:: TASK INSTRUCTIONS ::
Pick out the lines below that include the string "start".

Collected data entries

###

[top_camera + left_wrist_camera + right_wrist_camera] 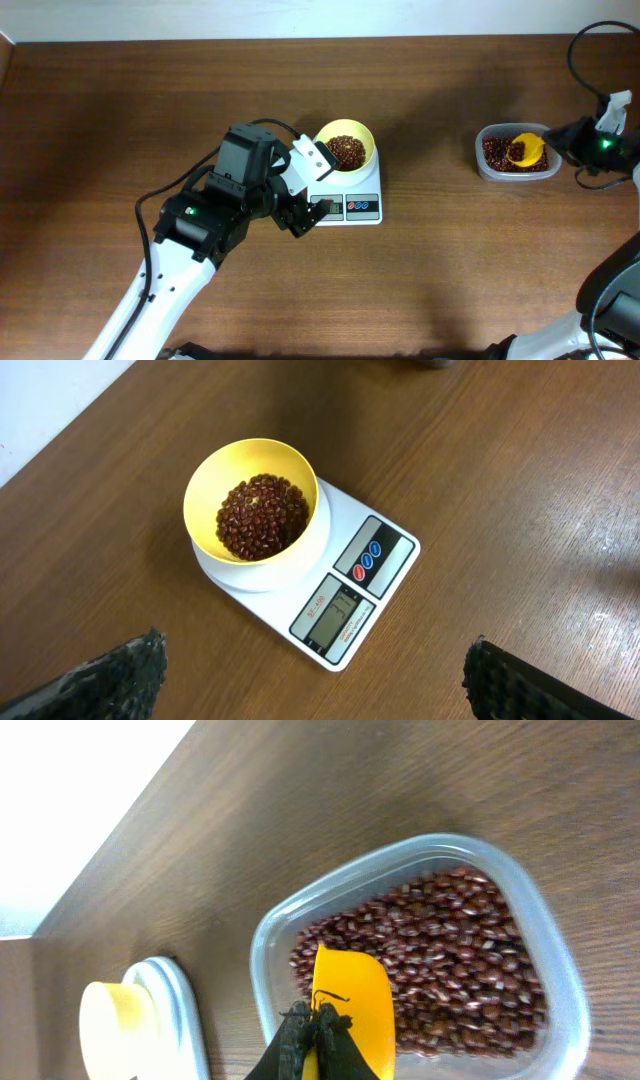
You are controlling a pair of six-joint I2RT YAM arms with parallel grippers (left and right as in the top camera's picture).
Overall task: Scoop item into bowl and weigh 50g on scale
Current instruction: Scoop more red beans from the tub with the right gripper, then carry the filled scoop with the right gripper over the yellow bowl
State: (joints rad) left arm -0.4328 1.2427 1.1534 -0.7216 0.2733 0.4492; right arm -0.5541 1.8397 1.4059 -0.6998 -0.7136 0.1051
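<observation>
A pale-yellow bowl (pixel 346 147) holding a heap of dark reddish-brown beans (pixel 346 151) stands on the white scale (pixel 362 190). They show in the left wrist view too: bowl (pixel 215 485), beans (pixel 262 515), scale (pixel 385 540). My left gripper (pixel 312 678) is open and empty, just in front of the scale's display. My right gripper (pixel 316 1025) is shut on a yellow scoop (pixel 352 1005) resting in a clear tub of beans (pixel 455 965). The scoop (pixel 525 150) sits in the tub (pixel 516 153) at the far right.
The left arm (pixel 200 225) reaches in from the lower left. A black cable (pixel 585 40) loops at the top right corner. The table's back edge (pixel 300 40) runs along the top.
</observation>
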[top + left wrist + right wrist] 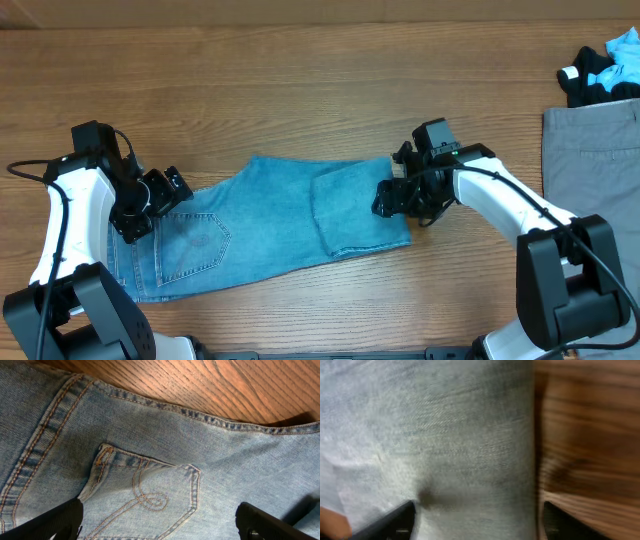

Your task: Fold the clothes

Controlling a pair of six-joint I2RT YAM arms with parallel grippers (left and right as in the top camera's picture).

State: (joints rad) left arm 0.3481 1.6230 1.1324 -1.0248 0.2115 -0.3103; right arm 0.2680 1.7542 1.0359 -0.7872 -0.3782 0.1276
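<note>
The jeans lie flat on the table, one leg end folded back. Above their stitched back pocket the left gripper is spread wide and empty. The right gripper, equally wide and empty, is at the folded end. Right of the jeans lie grey trousers, and beyond those small black, white and cyan garments.

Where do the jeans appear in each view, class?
Overhead: jeans lower centre.
Left wrist: jeans fill most of the frame, stitched pocket central.
Right wrist: jeans cover the left two thirds, blurred.
Shared landmark: table wood bordering the denim edge.
</note>
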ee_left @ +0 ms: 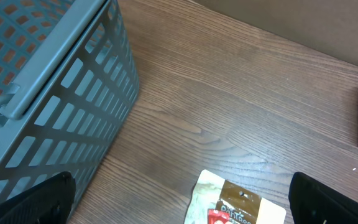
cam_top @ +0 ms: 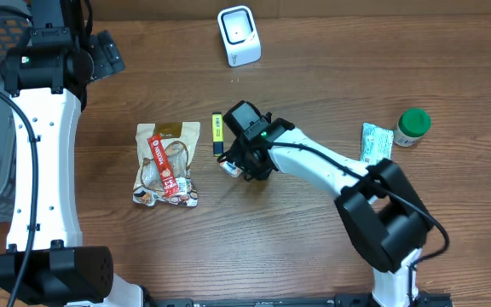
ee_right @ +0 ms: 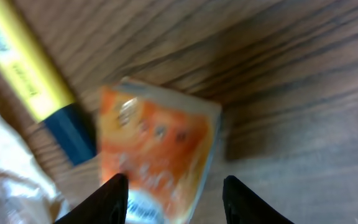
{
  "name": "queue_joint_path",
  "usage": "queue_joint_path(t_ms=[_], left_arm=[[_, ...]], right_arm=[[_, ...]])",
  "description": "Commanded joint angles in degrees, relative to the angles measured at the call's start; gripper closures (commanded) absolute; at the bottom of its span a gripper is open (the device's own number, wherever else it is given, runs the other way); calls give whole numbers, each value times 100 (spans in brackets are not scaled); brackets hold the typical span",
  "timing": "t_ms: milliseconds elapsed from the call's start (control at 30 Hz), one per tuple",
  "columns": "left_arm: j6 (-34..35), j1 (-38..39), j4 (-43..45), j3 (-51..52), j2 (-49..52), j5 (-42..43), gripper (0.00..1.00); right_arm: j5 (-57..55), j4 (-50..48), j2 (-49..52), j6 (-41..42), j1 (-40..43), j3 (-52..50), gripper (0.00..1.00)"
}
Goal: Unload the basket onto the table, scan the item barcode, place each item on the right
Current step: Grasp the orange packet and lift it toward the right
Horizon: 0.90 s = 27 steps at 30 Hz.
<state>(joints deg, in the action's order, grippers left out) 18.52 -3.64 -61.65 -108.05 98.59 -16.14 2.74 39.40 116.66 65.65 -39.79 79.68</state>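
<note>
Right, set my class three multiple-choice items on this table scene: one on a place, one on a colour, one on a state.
1. Where does the orange packet lie? A alone in a corner; B right beside the yellow marker; C stacked on a plate.
2. The lid of the small bottle is: A red; B green; C blue.
3. The left tool is: A open, holding nothing; B shut on a pen; C shut on a cup.
Answers: B, the right wrist view shows them side by side; B, seen from overhead; A, its fingers stand wide apart with nothing between.
</note>
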Motion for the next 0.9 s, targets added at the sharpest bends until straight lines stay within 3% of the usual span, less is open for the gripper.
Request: queue_joint_path(t_ms=[0,100,167,233,433,600,867], left_arm=[[81,4,15,-44,55,-76,0],[81,4,15,-44,55,-76,0],[81,4,15,-44,55,-76,0],[81,4,15,-44,55,-76,0],[81,4,15,-44,55,-79,0],[81,4,15,-44,55,-76,0],[81,4,15,-44,55,-76,0]], right_arm=[[-55,-103,219,42,11,-61,52],[-57,-103,258,39,11,-61,63],[-50,-90,258,35,11,-59,76],[-85,7,256,-96,22,-55,96],[254,595,-201,-1045,514,66,96],[1309,614,-940,-2319,1248,66,96],[4704,850,-1633,-4907,2730,66,96]])
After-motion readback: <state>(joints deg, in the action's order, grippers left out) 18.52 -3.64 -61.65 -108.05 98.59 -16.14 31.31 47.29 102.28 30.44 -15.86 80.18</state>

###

:: RESULT OF THE TASK ::
  "description": "Commanded joint angles in degrees, relative to the angles measured at the call's start; gripper closures (commanded) absolute; at the bottom of its span a gripper is open (the device's own number, wherever else it is given, runs the other way); calls give whole numbers, each value times 100 (spans in brackets are not scaled); brackets hold the typical span",
  "timing": "t_ms: milliseconds elapsed from the call's start (control at 30 Hz), one per tuple",

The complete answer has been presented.